● Exercise: Precise copying is required. Return the data below in full.

##### Data segment #####

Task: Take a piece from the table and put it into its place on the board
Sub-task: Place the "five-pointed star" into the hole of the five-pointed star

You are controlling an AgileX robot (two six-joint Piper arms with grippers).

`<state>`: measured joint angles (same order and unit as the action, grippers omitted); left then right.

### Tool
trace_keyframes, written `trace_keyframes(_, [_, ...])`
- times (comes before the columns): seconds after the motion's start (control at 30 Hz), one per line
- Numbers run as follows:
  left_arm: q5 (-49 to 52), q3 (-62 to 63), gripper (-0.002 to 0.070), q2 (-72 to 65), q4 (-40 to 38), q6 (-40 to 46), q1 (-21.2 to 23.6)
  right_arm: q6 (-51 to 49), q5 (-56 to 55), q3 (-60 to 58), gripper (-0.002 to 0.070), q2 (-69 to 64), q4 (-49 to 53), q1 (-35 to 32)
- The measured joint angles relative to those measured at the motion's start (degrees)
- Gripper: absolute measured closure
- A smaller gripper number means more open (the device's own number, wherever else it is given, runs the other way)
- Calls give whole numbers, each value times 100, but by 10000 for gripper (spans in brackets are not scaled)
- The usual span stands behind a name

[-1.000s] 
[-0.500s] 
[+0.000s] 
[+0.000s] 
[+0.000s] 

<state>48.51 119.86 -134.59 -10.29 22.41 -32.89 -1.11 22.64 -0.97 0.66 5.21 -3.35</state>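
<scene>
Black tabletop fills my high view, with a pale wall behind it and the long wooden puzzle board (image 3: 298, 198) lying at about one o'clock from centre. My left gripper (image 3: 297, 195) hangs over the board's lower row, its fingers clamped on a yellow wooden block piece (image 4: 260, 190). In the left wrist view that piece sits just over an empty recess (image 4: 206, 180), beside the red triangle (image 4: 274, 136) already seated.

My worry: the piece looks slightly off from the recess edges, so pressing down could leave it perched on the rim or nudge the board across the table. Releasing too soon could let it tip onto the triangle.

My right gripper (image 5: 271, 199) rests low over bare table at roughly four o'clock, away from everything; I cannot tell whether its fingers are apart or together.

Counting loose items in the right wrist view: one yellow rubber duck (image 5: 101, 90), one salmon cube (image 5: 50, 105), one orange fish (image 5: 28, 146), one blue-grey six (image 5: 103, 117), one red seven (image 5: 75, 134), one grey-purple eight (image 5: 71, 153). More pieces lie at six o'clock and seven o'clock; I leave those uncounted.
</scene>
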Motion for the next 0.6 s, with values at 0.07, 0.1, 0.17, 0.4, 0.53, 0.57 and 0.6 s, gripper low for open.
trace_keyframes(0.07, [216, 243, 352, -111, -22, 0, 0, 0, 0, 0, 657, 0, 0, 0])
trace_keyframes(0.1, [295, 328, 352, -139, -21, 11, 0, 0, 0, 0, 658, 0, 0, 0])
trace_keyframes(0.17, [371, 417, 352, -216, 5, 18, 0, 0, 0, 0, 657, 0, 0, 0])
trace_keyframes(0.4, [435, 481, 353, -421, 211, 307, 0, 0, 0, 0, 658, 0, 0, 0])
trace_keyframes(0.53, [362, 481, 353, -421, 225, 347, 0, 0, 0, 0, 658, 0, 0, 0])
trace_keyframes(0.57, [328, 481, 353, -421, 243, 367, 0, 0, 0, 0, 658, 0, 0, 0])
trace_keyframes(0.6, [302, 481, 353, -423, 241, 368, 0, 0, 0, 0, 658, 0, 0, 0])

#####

● Result for this task:
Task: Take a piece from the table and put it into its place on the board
Sub-task: Place the "five-pointed star" into the hole of the five-pointed star

You are controlling an AgileX robot (two six-joint Piper arms with grippers).

`<state>`: measured joint angles (same order and unit as the action, grippers omitted); left then right.

### Tool
trace_keyframes, written `trace_keyframes(_, [_, ...])`
- times (comes before the columns): seconds after the motion's start (control at 30 Hz), one per line
- Numbers run as follows:
  left_arm: q5 (-49 to 52), q3 (-62 to 63), gripper (-0.002 to 0.070), q2 (-72 to 65), q4 (-40 to 38), q6 (-40 to 46), q1 (-21.2 to 23.6)
  right_arm: q6 (-51 to 49), q5 (-56 to 55), q3 (-60 to 58), gripper (-0.002 to 0.070), q2 (-69 to 64), q4 (-49 to 53), q1 (-35 to 32)
- The measured joint angles relative to those measured at the motion's start (degrees)
- Gripper: absolute measured closure
- A smaller gripper number means more open (the device's own number, wherever else it is given, runs the other way)
- Calls give whole numbers, each value times 100, but by 10000 for gripper (spans in brackets are not scaled)
- The usual span stands behind a name

[-1.000s] 
[-0.500s] 
[+0.000s] 
[+0.000s] 
[+0.000s] 

<state>48.51 119.86 -134.59 -10.29 22.41 -32.89 -1.11 22.64 -0.97 0.66 5.21 -3.35</state>
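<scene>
Black tabletop fills my high view, with a pale wall behind it and the long wooden puzzle board (image 3: 298, 198) lying at about one o'clock from centre. My left gripper (image 3: 297, 195) hangs over the board's lower row, its fingers clamped on a yellow wooden block piece (image 4: 260, 190). In the left wrist view that piece sits just over an empty recess (image 4: 206, 180), beside the red triangle (image 4: 274, 136) already seated.

My worry: the piece looks slightly off from the recess edges, so pressing down could leave it perched on the rim or nudge the board across the table. Releasing too soon could let it tip onto the triangle.

My right gripper (image 5: 271, 199) rests low over bare table at roughly four o'clock, away from everything; I cannot tell whether its fingers are apart or together.

Counting loose items in the right wrist view: one yellow rubber duck (image 5: 101, 90), one salmon cube (image 5: 50, 105), one orange fish (image 5: 28, 146), one blue-grey six (image 5: 103, 117), one red seven (image 5: 75, 134), one grey-purple eight (image 5: 71, 153). More pieces lie at six o'clock and seven o'clock; I leave those uncounted.
</scene>
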Motion for the next 0.6 s, with values at 0.07, 0.1, 0.17, 0.4, 0.53, 0.57 and 0.6 s, gripper low for open.
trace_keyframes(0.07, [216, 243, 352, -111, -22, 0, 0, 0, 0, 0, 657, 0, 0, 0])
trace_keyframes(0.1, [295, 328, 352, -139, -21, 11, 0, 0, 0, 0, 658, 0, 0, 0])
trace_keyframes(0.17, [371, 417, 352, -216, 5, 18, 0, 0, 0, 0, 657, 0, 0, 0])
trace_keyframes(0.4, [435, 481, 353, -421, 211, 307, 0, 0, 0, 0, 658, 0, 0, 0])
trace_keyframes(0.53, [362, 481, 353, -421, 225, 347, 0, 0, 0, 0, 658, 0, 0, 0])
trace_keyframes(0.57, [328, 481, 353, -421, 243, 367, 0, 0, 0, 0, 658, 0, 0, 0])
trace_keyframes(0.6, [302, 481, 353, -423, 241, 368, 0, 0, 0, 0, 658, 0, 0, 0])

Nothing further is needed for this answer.